Dataset items

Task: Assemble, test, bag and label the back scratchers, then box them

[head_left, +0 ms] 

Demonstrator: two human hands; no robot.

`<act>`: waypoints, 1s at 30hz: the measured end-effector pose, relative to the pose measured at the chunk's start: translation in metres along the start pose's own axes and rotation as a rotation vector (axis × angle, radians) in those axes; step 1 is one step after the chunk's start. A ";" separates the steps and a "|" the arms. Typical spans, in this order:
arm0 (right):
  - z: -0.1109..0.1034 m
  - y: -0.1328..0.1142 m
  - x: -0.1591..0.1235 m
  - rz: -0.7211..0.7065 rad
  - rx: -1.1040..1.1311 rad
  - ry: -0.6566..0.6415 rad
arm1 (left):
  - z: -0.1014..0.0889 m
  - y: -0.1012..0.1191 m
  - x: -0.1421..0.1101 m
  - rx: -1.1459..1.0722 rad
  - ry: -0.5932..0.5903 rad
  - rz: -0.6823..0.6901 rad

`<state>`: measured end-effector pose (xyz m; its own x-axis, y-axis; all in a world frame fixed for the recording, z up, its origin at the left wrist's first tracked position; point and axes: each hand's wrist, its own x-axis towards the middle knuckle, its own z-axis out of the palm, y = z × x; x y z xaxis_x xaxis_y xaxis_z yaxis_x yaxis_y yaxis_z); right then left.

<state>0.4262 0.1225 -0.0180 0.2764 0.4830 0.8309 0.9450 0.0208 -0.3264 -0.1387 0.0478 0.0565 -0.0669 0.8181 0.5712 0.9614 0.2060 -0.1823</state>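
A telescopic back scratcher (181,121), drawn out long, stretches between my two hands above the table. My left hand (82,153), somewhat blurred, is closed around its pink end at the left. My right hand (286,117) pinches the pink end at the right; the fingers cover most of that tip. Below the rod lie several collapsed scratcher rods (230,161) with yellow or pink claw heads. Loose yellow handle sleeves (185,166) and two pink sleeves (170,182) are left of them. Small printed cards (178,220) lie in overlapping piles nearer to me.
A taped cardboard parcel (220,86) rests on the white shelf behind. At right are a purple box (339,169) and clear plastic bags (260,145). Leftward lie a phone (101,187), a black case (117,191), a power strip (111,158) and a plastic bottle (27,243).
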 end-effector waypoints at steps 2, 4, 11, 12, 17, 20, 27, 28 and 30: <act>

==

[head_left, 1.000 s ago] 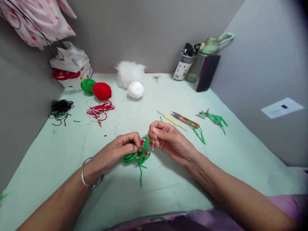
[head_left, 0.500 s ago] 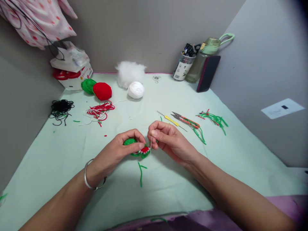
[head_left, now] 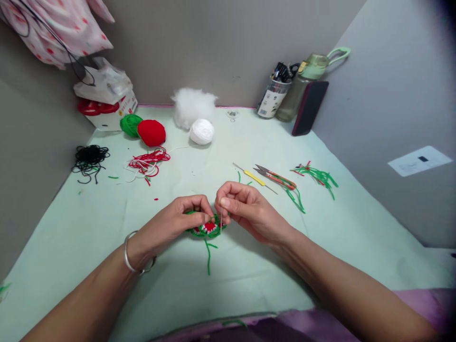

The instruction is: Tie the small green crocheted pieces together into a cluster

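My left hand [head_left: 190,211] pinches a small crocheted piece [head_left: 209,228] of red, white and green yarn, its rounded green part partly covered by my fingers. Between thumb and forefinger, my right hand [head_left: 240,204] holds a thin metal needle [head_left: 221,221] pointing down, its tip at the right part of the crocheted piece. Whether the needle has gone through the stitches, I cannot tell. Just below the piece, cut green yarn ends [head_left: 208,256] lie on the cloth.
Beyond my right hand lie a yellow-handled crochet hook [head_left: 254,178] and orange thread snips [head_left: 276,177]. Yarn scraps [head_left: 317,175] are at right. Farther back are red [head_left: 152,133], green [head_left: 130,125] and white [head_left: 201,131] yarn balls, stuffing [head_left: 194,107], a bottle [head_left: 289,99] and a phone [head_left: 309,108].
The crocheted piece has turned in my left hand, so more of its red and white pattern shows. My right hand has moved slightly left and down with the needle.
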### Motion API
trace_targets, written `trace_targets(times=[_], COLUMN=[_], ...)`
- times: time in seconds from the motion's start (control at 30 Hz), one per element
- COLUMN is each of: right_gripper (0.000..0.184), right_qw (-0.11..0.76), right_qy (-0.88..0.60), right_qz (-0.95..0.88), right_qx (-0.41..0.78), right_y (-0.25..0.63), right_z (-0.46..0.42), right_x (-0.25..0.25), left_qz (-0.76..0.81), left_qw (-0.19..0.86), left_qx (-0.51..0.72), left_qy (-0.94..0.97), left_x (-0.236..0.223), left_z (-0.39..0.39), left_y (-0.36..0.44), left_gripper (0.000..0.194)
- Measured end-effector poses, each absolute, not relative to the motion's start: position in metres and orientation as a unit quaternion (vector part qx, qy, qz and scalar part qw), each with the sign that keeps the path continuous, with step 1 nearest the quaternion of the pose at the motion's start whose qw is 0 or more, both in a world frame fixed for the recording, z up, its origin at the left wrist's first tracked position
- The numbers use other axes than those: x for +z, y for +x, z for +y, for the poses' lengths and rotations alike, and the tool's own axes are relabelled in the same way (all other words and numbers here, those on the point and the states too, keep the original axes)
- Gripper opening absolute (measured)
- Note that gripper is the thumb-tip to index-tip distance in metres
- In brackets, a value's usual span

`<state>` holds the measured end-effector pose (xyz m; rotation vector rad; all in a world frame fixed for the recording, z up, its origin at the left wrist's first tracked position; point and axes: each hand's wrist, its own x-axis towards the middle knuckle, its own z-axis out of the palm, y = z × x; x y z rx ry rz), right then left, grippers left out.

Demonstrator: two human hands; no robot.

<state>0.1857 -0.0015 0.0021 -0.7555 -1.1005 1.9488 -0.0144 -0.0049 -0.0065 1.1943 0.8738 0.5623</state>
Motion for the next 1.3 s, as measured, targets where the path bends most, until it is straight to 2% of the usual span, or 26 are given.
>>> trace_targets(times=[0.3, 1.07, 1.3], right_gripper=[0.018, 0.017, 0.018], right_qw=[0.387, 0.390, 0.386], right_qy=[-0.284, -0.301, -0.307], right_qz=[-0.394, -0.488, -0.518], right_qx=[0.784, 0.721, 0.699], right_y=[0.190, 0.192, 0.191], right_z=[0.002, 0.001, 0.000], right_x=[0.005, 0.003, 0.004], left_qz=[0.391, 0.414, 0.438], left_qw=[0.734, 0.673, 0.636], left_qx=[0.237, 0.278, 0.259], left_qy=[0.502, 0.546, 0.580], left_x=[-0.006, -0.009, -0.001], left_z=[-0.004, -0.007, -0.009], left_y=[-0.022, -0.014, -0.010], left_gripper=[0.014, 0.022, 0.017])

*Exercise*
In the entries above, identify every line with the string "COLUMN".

*Exercise response*
trace_targets, written `trace_targets(times=[_], COLUMN=[_], ...)`
- COLUMN is each of: right_gripper (0.000..0.184), right_qw (-0.11..0.76), right_qy (-0.88..0.60), right_qz (-0.95..0.88), right_qx (-0.41..0.78), right_y (-0.25..0.63), right_z (-0.46..0.42), right_x (-0.25..0.25), left_qz (-0.76..0.81), left_qw (-0.19..0.86), left_qx (-0.51..0.72), left_qy (-0.94..0.97), left_x (-0.236..0.223), left_z (-0.39..0.39), left_y (-0.36..0.44), left_gripper (0.000..0.194)

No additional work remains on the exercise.